## Task brief
Only text lines belong in the answer: the lines from the first one in the records through the line with "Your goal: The", copied exactly.

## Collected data
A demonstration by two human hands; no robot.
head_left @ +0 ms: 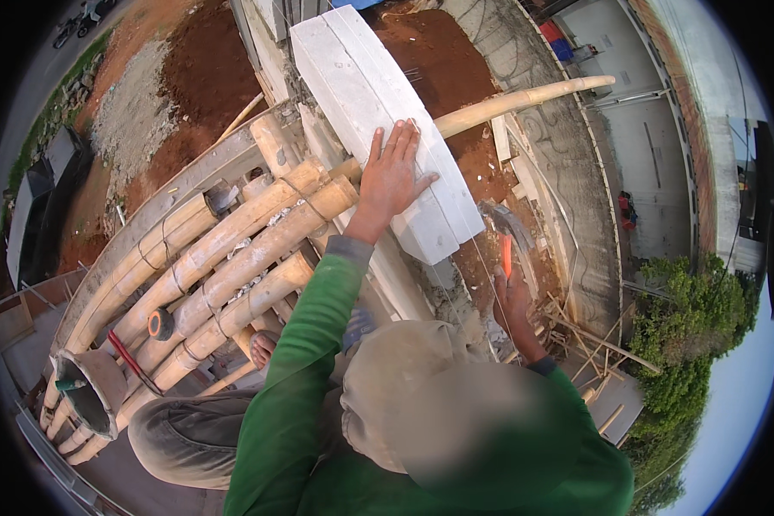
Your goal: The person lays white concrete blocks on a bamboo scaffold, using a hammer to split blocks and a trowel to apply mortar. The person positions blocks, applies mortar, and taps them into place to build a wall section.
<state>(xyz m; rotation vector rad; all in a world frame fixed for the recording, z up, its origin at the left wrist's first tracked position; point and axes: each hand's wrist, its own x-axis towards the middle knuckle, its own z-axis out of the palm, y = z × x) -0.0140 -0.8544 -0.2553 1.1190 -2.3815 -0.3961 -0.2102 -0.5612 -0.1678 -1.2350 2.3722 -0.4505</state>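
Observation:
My left hand (391, 176) lies flat with spread fingers on a white block (365, 95), which looks like lightweight concrete and sits on top of a narrow wall. It grips nothing. Right of the block, my right hand (514, 301) is closed around an orange-handled tool (506, 255); its working end cannot be told apart from the curved grey metal piece (509, 224) beyond it. A thin string runs past the right hand. Green sleeves cover both my arms.
Wire-tied bamboo poles (224, 254) form a platform at left. On it are a grey bucket (103, 391), a red-handled tool (132, 359) and an orange-and-black round object (160, 324). Another bamboo pole (525, 99) passes behind the block. Red soil (421, 52) lies below.

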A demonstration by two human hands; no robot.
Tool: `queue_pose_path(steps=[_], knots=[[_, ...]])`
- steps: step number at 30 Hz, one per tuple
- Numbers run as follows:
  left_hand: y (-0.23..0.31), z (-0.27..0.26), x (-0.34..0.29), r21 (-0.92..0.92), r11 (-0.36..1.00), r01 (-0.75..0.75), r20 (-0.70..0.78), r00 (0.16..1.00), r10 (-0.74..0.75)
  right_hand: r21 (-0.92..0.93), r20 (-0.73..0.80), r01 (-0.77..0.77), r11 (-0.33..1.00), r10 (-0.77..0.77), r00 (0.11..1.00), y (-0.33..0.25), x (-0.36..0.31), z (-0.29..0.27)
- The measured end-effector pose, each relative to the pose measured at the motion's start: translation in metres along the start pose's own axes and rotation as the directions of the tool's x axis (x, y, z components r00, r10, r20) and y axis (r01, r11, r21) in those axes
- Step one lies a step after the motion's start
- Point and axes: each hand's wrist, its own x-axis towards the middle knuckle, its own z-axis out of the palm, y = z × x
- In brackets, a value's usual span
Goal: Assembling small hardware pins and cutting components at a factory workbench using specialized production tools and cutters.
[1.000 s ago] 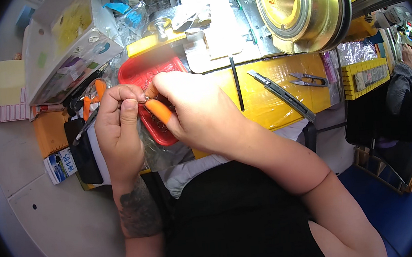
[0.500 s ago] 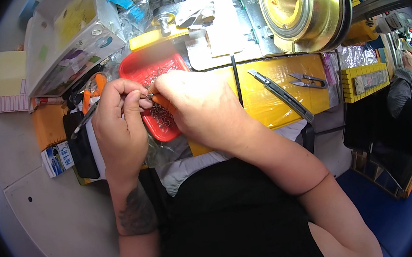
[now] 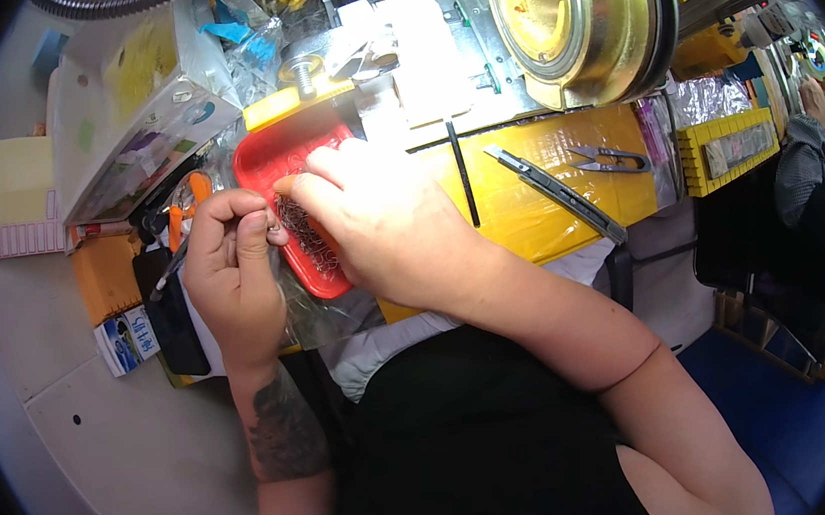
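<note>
Head view: the left hand (image 3: 232,266) pinches a small metal piece (image 3: 275,227) beside the red tray (image 3: 266,152). The right hand (image 3: 379,223) bends over the tray; I cannot tell whether it grasps anything. The tray likely keeps the loose wire pieces (image 3: 313,246) gathered within reach.

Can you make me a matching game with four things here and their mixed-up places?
Things:
1. shallow red plastic tray
2. long grey-and-black utility knife
3. small silver metal snips
4. large round gold-coloured metal part

Places:
A. just right of the knife
B. at the picture's top edge
C. partly hidden by the right hand
D. between the tray and the snips

Pairs: 1-C; 2-D; 3-A; 4-B
</note>
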Motion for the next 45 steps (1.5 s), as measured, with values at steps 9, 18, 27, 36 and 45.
queue_pose_path(steps=[9,18,27,36,45], knots=[[-0.001,-0.002,-0.004,-0.363,0.931,0.042,0.063,0.998,-0.020,0.452,-0.105,0.054,0.890,-0.007,0.994,-0.004,0.003,-0.011],[0.016,0.013,-0.010,-0.411,0.909,0.065,0.100,0.995,-0.026,0.461,-0.139,0.050,0.886,0.017,0.990,-0.001,-0.008,-0.021],[0.044,0.020,-0.006,-0.422,0.905,0.052,0.152,0.988,0.014,0.619,-0.221,0.039,0.784,0.127,0.967,0.000,-0.006,-0.037],[0.073,0.040,0.051,0.346,0.693,-0.633,0.309,0.774,0.552,0.773,-0.314,-0.002,0.634,0.385,0.868,0.007,0.015,-0.044],[0.084,0.064,0.088,0.608,0.489,-0.625,0.364,0.767,0.528,0.863,-0.405,0.069,0.501,0.603,0.687,0.006,0.038,-0.031]])
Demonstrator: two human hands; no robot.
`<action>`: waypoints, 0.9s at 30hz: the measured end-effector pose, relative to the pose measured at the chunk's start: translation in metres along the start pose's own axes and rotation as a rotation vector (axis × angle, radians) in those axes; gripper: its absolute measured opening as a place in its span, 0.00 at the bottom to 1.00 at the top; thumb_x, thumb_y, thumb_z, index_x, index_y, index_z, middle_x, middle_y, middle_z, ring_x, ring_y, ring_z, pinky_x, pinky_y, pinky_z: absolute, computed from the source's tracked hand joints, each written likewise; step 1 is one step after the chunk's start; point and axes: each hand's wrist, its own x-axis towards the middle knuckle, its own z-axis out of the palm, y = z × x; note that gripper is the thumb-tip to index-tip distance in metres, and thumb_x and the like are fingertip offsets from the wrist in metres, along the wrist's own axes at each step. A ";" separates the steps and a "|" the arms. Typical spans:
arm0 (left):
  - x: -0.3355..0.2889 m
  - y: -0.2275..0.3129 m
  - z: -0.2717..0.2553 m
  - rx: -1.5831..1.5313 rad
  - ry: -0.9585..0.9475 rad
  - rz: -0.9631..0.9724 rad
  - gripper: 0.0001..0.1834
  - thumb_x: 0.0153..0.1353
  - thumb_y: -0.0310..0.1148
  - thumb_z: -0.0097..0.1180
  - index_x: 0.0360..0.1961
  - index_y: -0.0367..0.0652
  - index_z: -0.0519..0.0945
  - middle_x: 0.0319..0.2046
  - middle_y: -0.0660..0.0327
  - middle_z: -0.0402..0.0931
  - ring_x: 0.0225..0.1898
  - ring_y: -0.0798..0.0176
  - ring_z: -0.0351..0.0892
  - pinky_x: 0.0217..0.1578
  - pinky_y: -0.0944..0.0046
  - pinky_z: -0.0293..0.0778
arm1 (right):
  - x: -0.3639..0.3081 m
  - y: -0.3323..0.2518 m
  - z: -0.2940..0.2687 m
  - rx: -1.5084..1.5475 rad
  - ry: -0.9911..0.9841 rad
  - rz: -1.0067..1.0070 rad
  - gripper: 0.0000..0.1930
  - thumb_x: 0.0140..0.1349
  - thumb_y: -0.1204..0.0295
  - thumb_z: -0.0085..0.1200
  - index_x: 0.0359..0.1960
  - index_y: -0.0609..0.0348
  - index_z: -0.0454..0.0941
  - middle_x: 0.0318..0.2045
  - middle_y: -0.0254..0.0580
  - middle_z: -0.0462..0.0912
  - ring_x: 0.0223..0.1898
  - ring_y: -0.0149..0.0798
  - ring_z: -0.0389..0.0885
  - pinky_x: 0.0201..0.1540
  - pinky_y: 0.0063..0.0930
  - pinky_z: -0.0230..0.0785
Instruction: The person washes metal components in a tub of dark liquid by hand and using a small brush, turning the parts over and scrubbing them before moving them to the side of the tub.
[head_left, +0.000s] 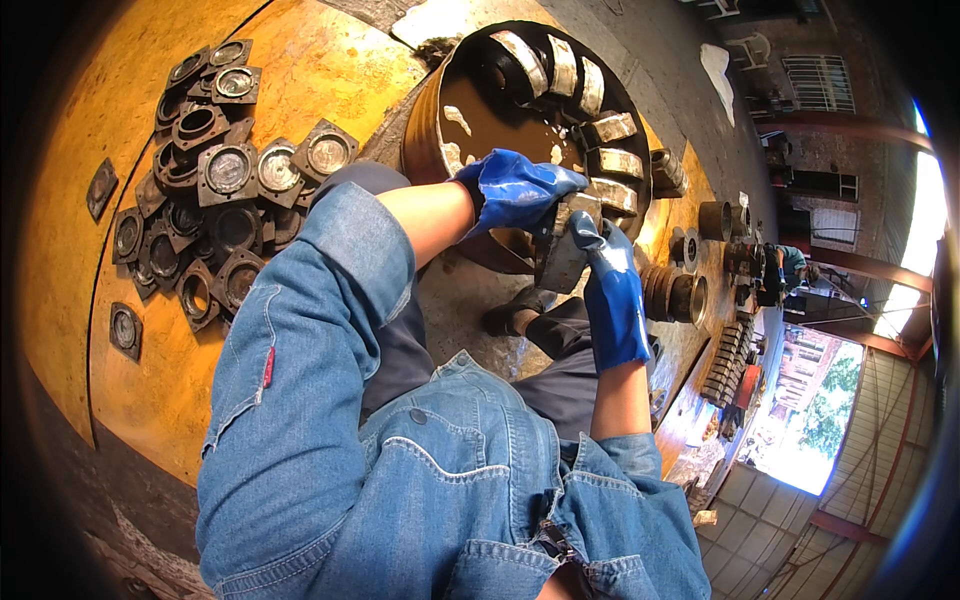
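Observation:
My left hand [515,192], in a blue rubber glove, has its fingers bent over the upper end of a blocky grey metal casting [562,262]. My right hand [612,295], gloved the same, grips the casting's right side with the thumb over its top. The casting is tilted at the near rim of a large round metal tub [425,130]. Brown liquid [500,120] covers the tub's bottom. Several similar metal castings [614,163] stand in a curve along the tub's far and right inner wall. The fingertips behind the held casting are hidden.
A heap of square-flanged metal rings [228,172] lies on the yellow metal plate [310,60] at the left. Ribbed cylindrical parts [685,298] and other rings [715,220] stand to the right. A dark shoe [515,312] is on the floor below the tub.

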 end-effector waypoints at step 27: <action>-0.010 0.026 -0.023 -0.101 -0.123 -0.124 0.25 0.83 0.39 0.43 0.77 0.53 0.71 0.70 0.57 0.76 0.66 0.58 0.80 0.68 0.60 0.75 | 0.001 0.001 -0.002 -0.053 0.008 -0.011 0.26 0.77 0.57 0.56 0.64 0.67 0.79 0.56 0.40 0.85 0.58 0.34 0.79 0.65 0.29 0.67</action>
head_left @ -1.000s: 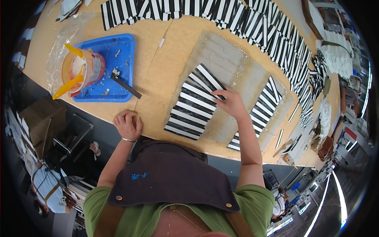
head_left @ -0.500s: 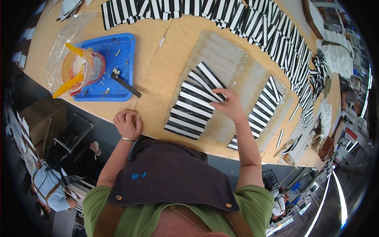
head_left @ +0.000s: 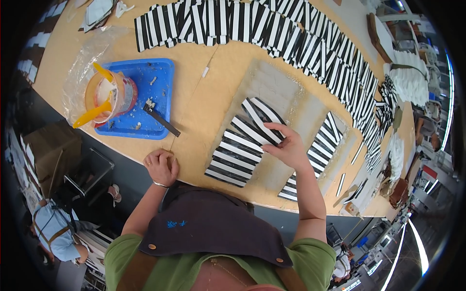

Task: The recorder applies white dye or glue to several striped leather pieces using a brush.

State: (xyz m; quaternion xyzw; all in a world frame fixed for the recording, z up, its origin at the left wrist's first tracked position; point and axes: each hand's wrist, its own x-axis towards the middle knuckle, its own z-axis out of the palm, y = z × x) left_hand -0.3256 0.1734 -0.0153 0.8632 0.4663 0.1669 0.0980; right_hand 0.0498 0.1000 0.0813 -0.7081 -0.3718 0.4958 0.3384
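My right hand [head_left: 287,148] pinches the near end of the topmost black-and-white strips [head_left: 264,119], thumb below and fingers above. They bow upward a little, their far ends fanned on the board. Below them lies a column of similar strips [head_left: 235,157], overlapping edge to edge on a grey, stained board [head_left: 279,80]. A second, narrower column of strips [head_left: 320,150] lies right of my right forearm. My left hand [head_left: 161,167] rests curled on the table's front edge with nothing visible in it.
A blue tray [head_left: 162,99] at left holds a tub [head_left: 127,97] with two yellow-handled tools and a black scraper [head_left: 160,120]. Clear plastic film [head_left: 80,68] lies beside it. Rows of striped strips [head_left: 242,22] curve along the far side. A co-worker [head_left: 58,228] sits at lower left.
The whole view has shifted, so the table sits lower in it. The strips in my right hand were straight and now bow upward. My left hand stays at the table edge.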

## Result of the exercise
A demonstration by two human hands; no robot.
head_left @ +0 ms: 
Your goal: The person lays white concrete blocks on a bamboo scaffold, using a hammer to split blocks and a trowel to apply mortar. The person positions blocks, applies mortar, and taps them into place to build a wall section.

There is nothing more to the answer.